All of lore.kernel.org
 help / color / mirror / Atom feed
From: ebiederm@xmission.com (Eric W. Biederman)
To: Kirill Tkhai <ktkhai@virtuozzo.com>
Cc: davem@davemloft.net, vyasevic@redhat.com,
	kstewart@linuxfoundation.org, pombredanne@nexb.com,
	vyasevich@gmail.com, mark.rutland@arm.com,
	gregkh@linuxfoundation.org, adobriyan@gmail.com, fw@strlen.de,
	nicolas.dichtel@6wind.com, xiyou.wangcong@gmail.com,
	roman.kapl@sysgo.com, paul@paul-moore.com, dsahern@gmail.com,
	daniel@iogearbox.net, lucien.xin@gmail.com,
	mschiffer@universe-factory.net, rshearma@brocade.com,
	linux-kernel@vger.kernel.org, netdev@vger.kernel.org,
	avagin@virtuozzo.com, gorcunov@virtuozzo.com
Subject: Re: [PATCH] net: Convert net_mutex into rw_semaphore and down read it on net->init/->exit
Date: Wed, 15 Nov 2017 00:25:01 -0600	[thread overview]
Message-ID: <87tvxw3vpe.fsf@xmission.com> (raw)
In-Reply-To: <151066759055.14465.9783879083192000862.stgit@localhost.localdomain> (Kirill Tkhai's message of "Tue, 14 Nov 2017 16:53:33 +0300")

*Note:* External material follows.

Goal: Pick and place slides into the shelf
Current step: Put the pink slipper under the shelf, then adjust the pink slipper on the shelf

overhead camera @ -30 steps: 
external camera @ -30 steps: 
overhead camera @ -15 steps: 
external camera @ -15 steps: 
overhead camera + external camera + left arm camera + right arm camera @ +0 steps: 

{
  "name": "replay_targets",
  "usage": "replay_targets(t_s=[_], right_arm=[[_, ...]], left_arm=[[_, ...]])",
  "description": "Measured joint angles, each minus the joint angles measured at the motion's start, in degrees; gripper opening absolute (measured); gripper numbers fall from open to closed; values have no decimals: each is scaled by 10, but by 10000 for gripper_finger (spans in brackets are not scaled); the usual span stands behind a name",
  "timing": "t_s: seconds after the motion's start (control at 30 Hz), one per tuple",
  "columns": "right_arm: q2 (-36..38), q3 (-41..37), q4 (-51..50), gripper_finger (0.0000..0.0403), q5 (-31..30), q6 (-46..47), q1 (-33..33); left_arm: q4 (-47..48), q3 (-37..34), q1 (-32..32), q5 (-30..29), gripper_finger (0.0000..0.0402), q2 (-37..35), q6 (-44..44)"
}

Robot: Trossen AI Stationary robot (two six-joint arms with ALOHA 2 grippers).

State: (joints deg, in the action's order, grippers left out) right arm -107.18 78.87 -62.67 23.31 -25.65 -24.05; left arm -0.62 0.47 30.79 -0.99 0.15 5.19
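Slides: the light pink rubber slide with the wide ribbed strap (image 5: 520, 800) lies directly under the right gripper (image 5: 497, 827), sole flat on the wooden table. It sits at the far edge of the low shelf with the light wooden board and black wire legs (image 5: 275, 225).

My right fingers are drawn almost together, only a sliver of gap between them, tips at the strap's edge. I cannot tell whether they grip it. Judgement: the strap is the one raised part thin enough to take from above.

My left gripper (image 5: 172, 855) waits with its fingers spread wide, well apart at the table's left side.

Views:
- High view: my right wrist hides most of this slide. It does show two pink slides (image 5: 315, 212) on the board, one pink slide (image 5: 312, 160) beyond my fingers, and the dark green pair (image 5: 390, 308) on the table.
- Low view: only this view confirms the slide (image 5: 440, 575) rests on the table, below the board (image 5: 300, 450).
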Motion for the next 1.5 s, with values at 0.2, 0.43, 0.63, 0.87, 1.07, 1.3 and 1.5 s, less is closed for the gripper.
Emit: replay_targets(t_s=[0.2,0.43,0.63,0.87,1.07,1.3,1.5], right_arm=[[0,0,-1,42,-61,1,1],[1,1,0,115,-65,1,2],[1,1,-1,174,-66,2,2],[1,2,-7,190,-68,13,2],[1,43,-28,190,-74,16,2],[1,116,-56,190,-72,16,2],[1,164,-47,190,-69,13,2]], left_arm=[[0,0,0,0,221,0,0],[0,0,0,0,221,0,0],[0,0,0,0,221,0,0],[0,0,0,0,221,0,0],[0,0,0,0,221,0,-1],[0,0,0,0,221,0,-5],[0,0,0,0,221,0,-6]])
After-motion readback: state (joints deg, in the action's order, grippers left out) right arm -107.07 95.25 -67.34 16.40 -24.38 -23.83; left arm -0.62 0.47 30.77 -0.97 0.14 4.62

Kirill Tkhai <ktkhai@virtuozzo.com> writes:

> Curently mutex is used to protect pernet operations list. It makes
> cleanup_net() to execute ->exit methods of the same operations set,
> which was used on the time of ->init, even after net namespace is
> unlinked from net_namespace_list.
>
> But the problem is it's need to synchronize_rcu() after net is removed
> from net_namespace_list():
>
> Destroy net_ns:
> cleanup_net()
>   mutex_lock(&net_mutex)
>   list_del_rcu(&net->list)
>   synchronize_rcu()                                  <--- Sleep there for ages
>   list_for_each_entry_reverse(ops, &pernet_list, list)
>     ops_exit_list(ops, &net_exit_list)
>   list_for_each_entry_reverse(ops, &pernet_list, list)
>     ops_free_list(ops, &net_exit_list)
>   mutex_unlock(&net_mutex)
>
> This primitive is not fast, especially on the systems with many processors
> and/or when preemptible RCU is enabled in config. So, all the time, while
> cleanup_net() is waiting for RCU grace period, creation of new net namespaces
> is not possible, the tasks, who makes it, are sleeping on the same mutex:
>
> Create net_ns:
> copy_net_ns()
>   mutex_lock_killable(&net_mutex)                    <--- Sleep there for ages
>
> The solution is to convert net_mutex to the rw_semaphore. Then,
> pernet_operations::init/::exit methods, modifying the net-related data,
> will require down_read() locking only, while down_write() will be used
> for changing pernet_list.
>
> This gives signify performance increase, like you may see below. There
> is measured sequential net namespace creation in a cycle, in single
> thread, without other tasks (single user mode):
>
> 1)int main(int argc, char *argv[])
> {
>         unsigned nr;
>         if (argc < 2) {
>                 fprintf(stderr, "Provide nr iterations arg\n");
>                 return 1;
>         }
>         nr = atoi(argv[1]);
>         while (nr-- > 0) {
>                 if (unshare(CLONE_NEWNET)) {
>                         perror("Can't unshare");
>                         return 1;
>                 }
>         }
>         return 0;
> }
>
> Origin, 100000 unshare():
> 0.03user 23.14system 1:39.85elapsed 23%CPU
>
> Patched, 100000 unshare():
> 0.03user 67.49system 1:08.34elapsed 98%CPU
>
> 2)for i in {1..10000}; do unshare -n bash -c exit; done
>
> Origin:
> real 1m24,190s
> user 0m6,225s
> sys 0m15,132s
>
> Patched:
> real 0m18,235s   (4.6 times faster)
> user 0m4,544s
> sys 0m13,796s
>
> This patch requires commit 76f8507f7a64 "locking/rwsem: Add down_read_killable()"
> from Linus tree (not in net-next yet).

Using a rwsem to protect the list of operations makes sense.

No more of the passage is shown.